Introduzione alle E-Bike: tutto quello che devi sapere

Introduzione alle E-Bike: tutto quello che devi sapere

Cos’è una e-bike? Così viene comunemente chiamata una bici elettrica
Cos’è?

Una bicicletta elettrica è una bici con un motore elettrico (attaccato alla staffa inferiore o alla ruota anteriore) che assiste il ciclista nella sua pedalata e gli assicura nei modelli più recenti un’autonomia anche di 150 Km! Ciò significa che, mentre ti stai allenando e ti godi il paesaggio, non hai bisogno di pedalare faticosamente, soprattutto in salita. La e-bike è molto silenziosa e non ha nessuna emissione inquinante durante il funzionamento.

Storia: le e-bike sono una novità?

Non del tutto. Difficile da credere, ma le e-bike hanno più di centoventi anni. Il primo brevetto apparve nel 1895 e fu registrato da un gentiluomo americano, Odgen Bolton Jr. Non abbiamo molte notizie su di lui, ma sappiamo che la sua invenzione prevedeva un motore montato sulla ruota posteriore – un’idea che fu trascurata nell’evoluzione del design delle e-bike fino a una decina d’anni fa, quando ritornò prepotentemente.

Come si sono evolute le bici elettriche?

Nei primissimi tempi, diversi americani – la maggior parte dei quali, bisogna dire, molto famosi – cercarono dei sistemi per affinare ciò a cui Odgen Bolton Jr era arrivato. Il primo fu un tale di Boston, Hosea J. Libbey, che inventò una bici con motori gemelli per l’assistenza in salita; questo prevedeva, inoltre, il primo esempio di controllore su una bici elettrica. Successivamente, un newyorchese di nome John Schnepf inventò un sistema di frizione a rullo per guidare la ruota posteriore. Circa cinquant’anni più tardi, al californiano Jesse D. Tucker fu concesso un brevetto per un motore con ingranaggio interno, la ruota libera e, perciò, la possibilità di usare i pedali con o senza il motore elettrico.

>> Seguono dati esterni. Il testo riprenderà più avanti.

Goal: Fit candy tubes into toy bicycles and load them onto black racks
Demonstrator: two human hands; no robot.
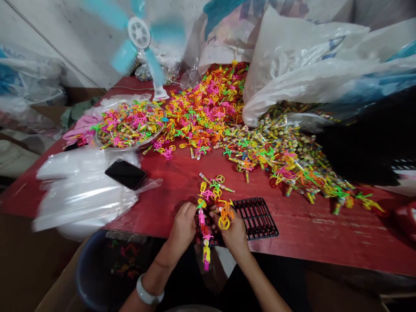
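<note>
My left hand (pixel 182 227) is closed at the left side of a narrow row of pink, red and yellow plastic toy pieces (pixel 205 236), its fingertips partly hidden there. Dark, rack-like edges show under the row. In my right hand (pixel 235 234), curled just right of the row, are small orange and yellow plastic toy pieces (pixel 225 214), one with a ring. A black slotted plastic rack (pixel 260 219) lies flat on the table by my right hand. Just beyond my hands lie a few loose toy pieces (pixel 209 190) and a patterned tube (pixel 226 188).
A big heap of plastic toy pieces (pixel 201 112) and patterned tubes (pixel 292 143) covers the red table's (pixel 162 169) back. At left are a full tray (pixel 130 148), clear bags (pixel 87 190) and a phone (pixel 125 174). A fan (pixel 139 32) spins behind; a tub (pixel 86 277) stands below.
</note>
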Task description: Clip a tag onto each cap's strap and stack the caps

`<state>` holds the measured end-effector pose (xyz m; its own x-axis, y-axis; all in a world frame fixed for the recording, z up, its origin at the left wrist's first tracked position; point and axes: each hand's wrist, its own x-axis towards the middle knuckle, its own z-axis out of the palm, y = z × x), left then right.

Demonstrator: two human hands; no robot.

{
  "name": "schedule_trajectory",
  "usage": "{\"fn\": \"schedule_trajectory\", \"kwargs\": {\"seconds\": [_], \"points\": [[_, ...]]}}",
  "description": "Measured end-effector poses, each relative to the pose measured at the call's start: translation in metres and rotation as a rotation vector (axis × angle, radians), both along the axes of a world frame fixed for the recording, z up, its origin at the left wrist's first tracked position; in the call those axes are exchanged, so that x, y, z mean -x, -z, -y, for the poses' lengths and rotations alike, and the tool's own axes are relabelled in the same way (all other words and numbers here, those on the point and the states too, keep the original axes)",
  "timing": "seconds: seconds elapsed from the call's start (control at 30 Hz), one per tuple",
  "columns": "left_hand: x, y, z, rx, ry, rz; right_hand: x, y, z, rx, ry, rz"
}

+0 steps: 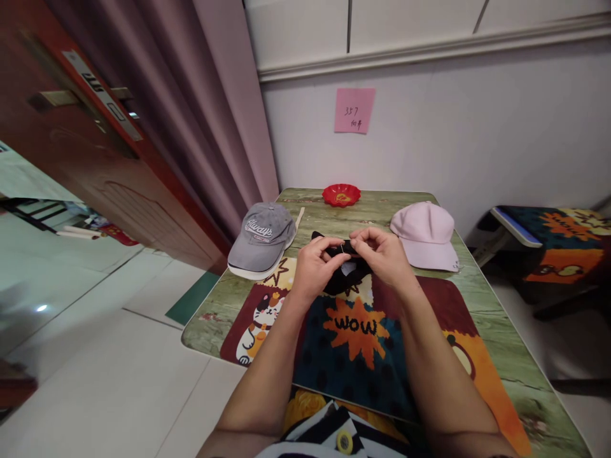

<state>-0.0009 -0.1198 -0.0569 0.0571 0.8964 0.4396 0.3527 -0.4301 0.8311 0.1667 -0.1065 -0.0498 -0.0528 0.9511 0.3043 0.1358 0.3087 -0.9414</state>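
Over the middle of the table, both my hands hold a black cap (357,276), its inside with a pale label turned partly toward me. The fingertips of my left hand (316,264) pinch the edge of its strap on the left. On the right, the thumb and fingers of my right hand (383,256) pinch the same strap close by. My fingers cover much of the strap, and its fastening is too small to make out. A grey cap with "Always" lettering (261,234) sits left of my hands. To their right rests a pink cap (424,234).
A red scalloped dish (341,195) stands at the table's back edge, near the wall. Under my forearms lies a colourful mat (353,356) on the green wood-patterned table (210,318). A brown door (119,159) and purple curtain (224,95) flank the left side.
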Motion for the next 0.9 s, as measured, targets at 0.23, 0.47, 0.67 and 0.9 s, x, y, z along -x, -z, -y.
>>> {"fn": "schedule_trajectory", "kwargs": {"seconds": [0.23,0.47,0.67,0.9], "points": [[-0.003,-0.005,0.003,-0.079,-0.037,-0.139,0.001,-0.001,0.002,-0.098,0.103,0.172],[-0.001,-0.002,0.004,-0.131,-0.040,-0.206,-0.003,-0.003,0.003,-0.106,0.002,0.211],[0.000,-0.004,0.007,-0.105,0.064,-0.193,-0.016,-0.006,0.003,-0.030,-0.163,0.205],[0.000,-0.001,0.005,-0.075,0.164,-0.175,-0.029,0.000,-0.001,0.104,-0.309,0.112]]}}
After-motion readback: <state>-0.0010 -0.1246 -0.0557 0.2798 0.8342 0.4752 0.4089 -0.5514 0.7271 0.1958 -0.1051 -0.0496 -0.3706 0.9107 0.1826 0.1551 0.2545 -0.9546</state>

Come appaiono le moderne e-bike?

In verità, non sono radicalmente diverse da quella che Jesse D. Tucker brevettò nel 1946. Nel 1992, una società di nome Vector Services inventò un’e-bike che commercializzò come ‘The Zike’:

Questa includeva una batteria al nickel-cadmio, integrata nel telaio, e un motore magnetico. Il sensore di coppia e il controllo della potenza furono sviluppati a metà degli anni ’90. A partire dal 2001, il termine ‘e-bike’ cominciò ad essere utilizzato comunemente (insieme con ‘pedelec’ e ‘bicicletta a potenza assistita’) e molto presto i motori integrati – come quello che Odgen Bolton Jr aveva inventato esattamente alla fine del secolo precedente – riapparvero sulle ruote posteriori. Oggi le e-bike sono tra i mezzi di trasporto più popolari al mondo,  le vendite dovrebbero passare dai 35 milioni di unità del 2016 ai 45,2 milioni del 2021 e la Cina dovrebbe giocare un ruolo di primo piano.

 

Direttiva europea 2002/24/ce ovvero definizione della bicicletta a pedalata assistita:

La direttiva europea 2002/24/CE (articolo 1, punto h) definisce la bicicletta a pedalata assistita come una bicicletta dotata di motore elettrico ausiliario e con le seguenti caratteristiche:

· Potenza nominale massima continua del motore elettrico: 0,25 kW

· Alimentazione del motore progressivamente ridotta e quindi interrotta al raggiungimento dei 25 km/h

· Alimentazione del motore interrotta prima dei 25 km/h se il ciclista smette di pedalare

Ai veicoli che soddisfano questa direttiva non viene richiesta l’omologazione e sono considerati a tutti gli effetti come le biciclette tradizionali. I veicoli invece che non soddisfano contemporaneamente questi requisiti non possono essere considerati biciclette e devono essere quindi omologati e immatricolati. Questa direttiva è stata recepita in Italia (con il decreto 31 gennaio 2003 del Ministero delle Infrastrutture e dei Trasporti) ed è in vigore.